| Given records |
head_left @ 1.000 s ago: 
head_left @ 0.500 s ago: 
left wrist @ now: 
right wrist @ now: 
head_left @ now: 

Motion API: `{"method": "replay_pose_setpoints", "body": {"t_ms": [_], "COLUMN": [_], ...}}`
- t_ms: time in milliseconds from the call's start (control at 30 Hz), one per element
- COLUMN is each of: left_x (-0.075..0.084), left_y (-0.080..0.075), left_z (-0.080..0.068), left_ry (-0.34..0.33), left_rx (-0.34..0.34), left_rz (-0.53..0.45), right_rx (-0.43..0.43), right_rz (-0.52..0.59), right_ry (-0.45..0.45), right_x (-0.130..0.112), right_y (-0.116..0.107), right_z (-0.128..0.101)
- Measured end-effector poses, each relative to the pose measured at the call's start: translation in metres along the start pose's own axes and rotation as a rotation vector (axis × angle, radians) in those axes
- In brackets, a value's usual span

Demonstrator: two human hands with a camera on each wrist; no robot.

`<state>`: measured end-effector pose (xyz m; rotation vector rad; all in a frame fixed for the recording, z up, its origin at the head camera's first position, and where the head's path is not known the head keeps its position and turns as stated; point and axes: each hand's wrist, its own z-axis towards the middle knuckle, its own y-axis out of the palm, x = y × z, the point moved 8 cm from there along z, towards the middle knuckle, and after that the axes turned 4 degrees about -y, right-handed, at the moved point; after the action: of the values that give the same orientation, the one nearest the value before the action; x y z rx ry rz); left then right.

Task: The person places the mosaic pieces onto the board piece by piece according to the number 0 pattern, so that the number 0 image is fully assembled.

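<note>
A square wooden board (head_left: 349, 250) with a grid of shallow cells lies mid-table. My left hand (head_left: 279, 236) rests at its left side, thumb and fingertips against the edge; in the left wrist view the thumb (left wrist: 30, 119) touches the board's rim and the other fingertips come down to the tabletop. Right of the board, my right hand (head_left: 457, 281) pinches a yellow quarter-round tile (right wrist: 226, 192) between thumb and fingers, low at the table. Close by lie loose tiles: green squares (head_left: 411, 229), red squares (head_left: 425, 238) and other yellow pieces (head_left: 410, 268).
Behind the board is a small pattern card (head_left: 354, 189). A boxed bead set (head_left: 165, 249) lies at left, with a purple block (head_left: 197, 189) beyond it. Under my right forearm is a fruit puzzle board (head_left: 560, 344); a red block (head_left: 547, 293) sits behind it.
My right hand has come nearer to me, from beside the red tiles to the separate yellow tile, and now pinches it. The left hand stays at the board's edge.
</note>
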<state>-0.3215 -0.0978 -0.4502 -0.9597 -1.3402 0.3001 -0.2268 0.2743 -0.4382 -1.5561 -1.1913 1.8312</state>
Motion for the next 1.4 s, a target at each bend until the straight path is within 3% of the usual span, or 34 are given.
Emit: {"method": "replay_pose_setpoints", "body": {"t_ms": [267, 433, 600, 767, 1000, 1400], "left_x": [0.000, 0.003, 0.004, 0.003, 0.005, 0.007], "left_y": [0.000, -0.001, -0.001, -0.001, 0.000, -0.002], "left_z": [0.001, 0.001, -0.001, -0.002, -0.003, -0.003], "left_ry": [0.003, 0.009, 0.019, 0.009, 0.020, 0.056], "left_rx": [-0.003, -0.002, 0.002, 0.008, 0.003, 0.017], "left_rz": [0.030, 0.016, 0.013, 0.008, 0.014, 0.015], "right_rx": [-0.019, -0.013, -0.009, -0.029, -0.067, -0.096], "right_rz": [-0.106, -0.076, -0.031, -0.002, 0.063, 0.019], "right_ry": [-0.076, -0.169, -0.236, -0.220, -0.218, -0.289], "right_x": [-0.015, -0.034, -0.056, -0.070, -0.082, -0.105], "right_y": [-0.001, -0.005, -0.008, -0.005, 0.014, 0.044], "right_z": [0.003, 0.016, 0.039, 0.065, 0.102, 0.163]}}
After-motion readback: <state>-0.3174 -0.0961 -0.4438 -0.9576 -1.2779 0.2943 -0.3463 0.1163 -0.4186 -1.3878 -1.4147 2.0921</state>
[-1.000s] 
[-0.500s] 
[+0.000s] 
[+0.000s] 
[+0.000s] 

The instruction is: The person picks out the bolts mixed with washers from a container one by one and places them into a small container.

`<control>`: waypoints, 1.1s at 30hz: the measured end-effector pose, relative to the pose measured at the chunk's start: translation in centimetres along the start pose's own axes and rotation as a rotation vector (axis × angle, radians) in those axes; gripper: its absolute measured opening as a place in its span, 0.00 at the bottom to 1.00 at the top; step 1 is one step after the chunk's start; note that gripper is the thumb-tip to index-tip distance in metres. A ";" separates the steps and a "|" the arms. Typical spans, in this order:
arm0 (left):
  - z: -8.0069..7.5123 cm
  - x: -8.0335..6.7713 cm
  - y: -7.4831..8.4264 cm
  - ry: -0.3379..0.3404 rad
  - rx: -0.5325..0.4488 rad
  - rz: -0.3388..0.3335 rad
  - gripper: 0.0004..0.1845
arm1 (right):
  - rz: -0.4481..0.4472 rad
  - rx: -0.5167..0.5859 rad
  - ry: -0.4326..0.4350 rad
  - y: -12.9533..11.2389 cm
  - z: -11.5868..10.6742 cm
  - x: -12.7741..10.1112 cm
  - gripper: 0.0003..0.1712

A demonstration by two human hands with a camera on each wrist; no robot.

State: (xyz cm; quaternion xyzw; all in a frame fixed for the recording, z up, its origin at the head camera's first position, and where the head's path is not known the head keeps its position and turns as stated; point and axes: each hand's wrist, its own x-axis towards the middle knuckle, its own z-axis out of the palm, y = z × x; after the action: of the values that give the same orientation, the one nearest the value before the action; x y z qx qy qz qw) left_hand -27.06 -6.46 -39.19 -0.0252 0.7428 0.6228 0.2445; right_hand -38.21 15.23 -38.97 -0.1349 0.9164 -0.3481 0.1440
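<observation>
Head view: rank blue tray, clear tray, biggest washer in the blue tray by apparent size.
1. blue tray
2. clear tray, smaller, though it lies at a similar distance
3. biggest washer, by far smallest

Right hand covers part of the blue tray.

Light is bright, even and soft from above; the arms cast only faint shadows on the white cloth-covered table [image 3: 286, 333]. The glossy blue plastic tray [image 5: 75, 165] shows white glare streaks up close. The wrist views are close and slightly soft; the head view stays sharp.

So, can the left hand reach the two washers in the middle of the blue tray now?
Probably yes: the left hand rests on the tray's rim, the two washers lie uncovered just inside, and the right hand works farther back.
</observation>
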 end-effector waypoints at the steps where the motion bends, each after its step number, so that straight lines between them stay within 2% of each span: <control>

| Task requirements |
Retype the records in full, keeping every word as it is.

| Answer section |
head_left @ 1.000 s ago: 
head_left @ 0.500 s ago: 
left wrist @ now: 
right wrist @ now: 
head_left @ now: 

Motion API: `{"method": "replay_pose_setpoints", "body": {"t_ms": [_], "COLUMN": [_], ...}}`
- t_ms: time in milliseconds from the call's start (control at 30 Hz), one per element
- COLUMN is each of: left_x (-0.075..0.084), left_y (-0.080..0.075), left_z (-0.080..0.068), left_ry (-0.34..0.33), left_rx (-0.34..0.34), left_rz (-0.53..0.45), right_rx (-0.43..0.43), right_rz (-0.52..0.59), right_ry (-0.45..0.45), right_x (-0.130..0.112), right_y (-0.116..0.107), right_z (-0.128..0.101)
- Measured end-effector poses, each relative to the pose measured at the call's start: translation in metres along the start pose's own axes and rotation as a rotation vector (axis × angle, radians) in those axes
- In brackets, a value's usual span

Demonstrator: two human hands with a camera on each wrist; no robot.

`<state>`: measured end-effector pose (xyz m; rotation vector rad; all in a frame fixed for the recording, z up, its origin at the head camera's first position, and where the head's path is not known the head keeps its position and turns as stated; point and axes: each hand's wrist, its own z-axis towards the middle knuckle, its own y-axis out of the palm, x = y × z, the point moved 8 cm from there along z, towards the middle knuckle, and after that the axes turned 4 degrees about -y, right-handed, at the moved point; after the action: of the values that give the same orientation, the one nearest the value before the action; x y z rx ry rz); left then right.

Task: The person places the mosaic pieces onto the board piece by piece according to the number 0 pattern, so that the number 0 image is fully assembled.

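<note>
A square wooden board (head_left: 349, 250) with a grid of shallow cells lies mid-table. My left hand (head_left: 279, 236) rests at its left side, thumb and fingertips against the edge; in the left wrist view the thumb (left wrist: 30, 119) touches the board's rim and the other fingertips come down to the tabletop. Right of the board, my right hand (head_left: 457, 281) pinches a yellow quarter-round tile (right wrist: 226, 192) between thumb and fingers, low at the table. Close by lie loose tiles: green squares (head_left: 411, 229), red squares (head_left: 425, 238) and other yellow pieces (head_left: 410, 268).
Behind the board is a small pattern card (head_left: 354, 189). A boxed bead set (head_left: 165, 249) lies at left, with a purple block (head_left: 197, 189) beyond it. Under my right forearm is a fruit puzzle board (head_left: 560, 344); a red block (head_left: 547, 293) sits behind it.
My right hand has come nearer to me, from beside the red tiles to the separate yellow tile, and now pinches it. The left hand stays at the board's edge.
</note>
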<state>-0.3215 -0.0978 -0.4502 -0.9597 -1.3402 0.3001 -0.2268 0.2743 -0.4382 -1.5561 -1.1913 1.8312</state>
Motion for the next 1.4 s, a target at each bend until the straight path is within 3% of the usual span, or 34 are given.
Emit: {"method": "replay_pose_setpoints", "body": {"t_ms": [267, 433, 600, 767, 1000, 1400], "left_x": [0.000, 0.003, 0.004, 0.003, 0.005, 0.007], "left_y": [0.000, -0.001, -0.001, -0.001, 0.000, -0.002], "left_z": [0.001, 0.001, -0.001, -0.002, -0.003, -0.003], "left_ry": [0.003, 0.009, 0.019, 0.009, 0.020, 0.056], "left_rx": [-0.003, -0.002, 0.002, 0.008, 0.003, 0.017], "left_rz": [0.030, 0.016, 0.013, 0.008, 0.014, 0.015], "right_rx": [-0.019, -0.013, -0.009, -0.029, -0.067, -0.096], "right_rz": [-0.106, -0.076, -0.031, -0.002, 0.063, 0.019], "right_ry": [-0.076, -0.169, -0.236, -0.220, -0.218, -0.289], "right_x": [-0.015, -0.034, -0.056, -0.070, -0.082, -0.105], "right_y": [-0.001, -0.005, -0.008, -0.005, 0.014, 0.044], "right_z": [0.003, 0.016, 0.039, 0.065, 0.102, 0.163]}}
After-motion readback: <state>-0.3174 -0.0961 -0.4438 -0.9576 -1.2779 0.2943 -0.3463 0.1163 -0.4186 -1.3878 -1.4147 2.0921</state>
[-1.000s] 
[-0.500s] 
[+0.000s] 
[+0.000s] 
[+0.000s] 

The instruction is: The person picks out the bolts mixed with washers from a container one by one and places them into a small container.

`<control>`: waypoints, 1.1s at 30hz: the measured end-effector pose, relative to the pose measured at the chunk's start: translation in centimetres along the start pose's own axes and rotation as a rotation vector (axis × angle, radians) in those axes; gripper: its absolute measured opening as a place in its span, 0.00 at the bottom to 1.00 at the top; step 1 is one step after the chunk's start; note that gripper is the thumb-tip to index-tip distance in metres. A ";" separates the steps and a "|" the arms. Typical spans, in this order:
arm0 (left):
  - z: -8.0069..7.5123 cm
  - x: -8.0335..6.7713 cm
  - y: -7.4831..8.4264 cm
  - ry: -0.3379..0.3404 rad
  - rx: -0.5325..0.4488 rad
  - rz: -0.3388..0.3335 rad
  - gripper: 0.0004..0.1845
arm1 (right):
  - rz: -0.4481..0.4472 rad
  - rx: -0.5167..0.5859 rad
  - ry: -0.4326..0.4350 rad
  - y: -12.9533..11.2389 cm
  - z: -11.5868..10.6742 cm
  - x: -12.7741..10.1112 cm
  - gripper: 0.0003..0.1712

A demonstration by two human hands with a camera on each wrist; no robot.

State: (xyz cm; quaternion xyzw; all in a frame fixed for the recording, z up, its origin at the head camera's first position, and where the head's path is not known the head keeps its position and turns as stated; point and axes: each hand's wrist, its own x-axis towards the middle knuckle, its own z-axis out of the palm, y = z × x; after the action: of the values that give the same orientation, the one nearest the value before the action; x y z qx qy qz qw) left_hand -27.06 -6.46 -39.19 -0.0252 0.7428 0.6228 0.2445; right_hand -38.21 15.23 -38.97 -0.1349 0.9164 -0.3481 0.1440
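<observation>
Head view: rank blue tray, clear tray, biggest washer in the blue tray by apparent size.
1. blue tray
2. clear tray, smaller, though it lies at a similar distance
3. biggest washer, by far smallest

Right hand covers part of the blue tray.

Light is bright, even and soft from above; the arms cast only faint shadows on the white cloth-covered table [image 3: 286, 333]. The glossy blue plastic tray [image 5: 75, 165] shows white glare streaks up close. The wrist views are close and slightly soft; the head view stays sharp.

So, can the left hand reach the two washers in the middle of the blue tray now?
Probably yes: the left hand rests on the tray's rim, the two washers lie uncovered just inside, and the right hand works farther back.
</observation>
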 end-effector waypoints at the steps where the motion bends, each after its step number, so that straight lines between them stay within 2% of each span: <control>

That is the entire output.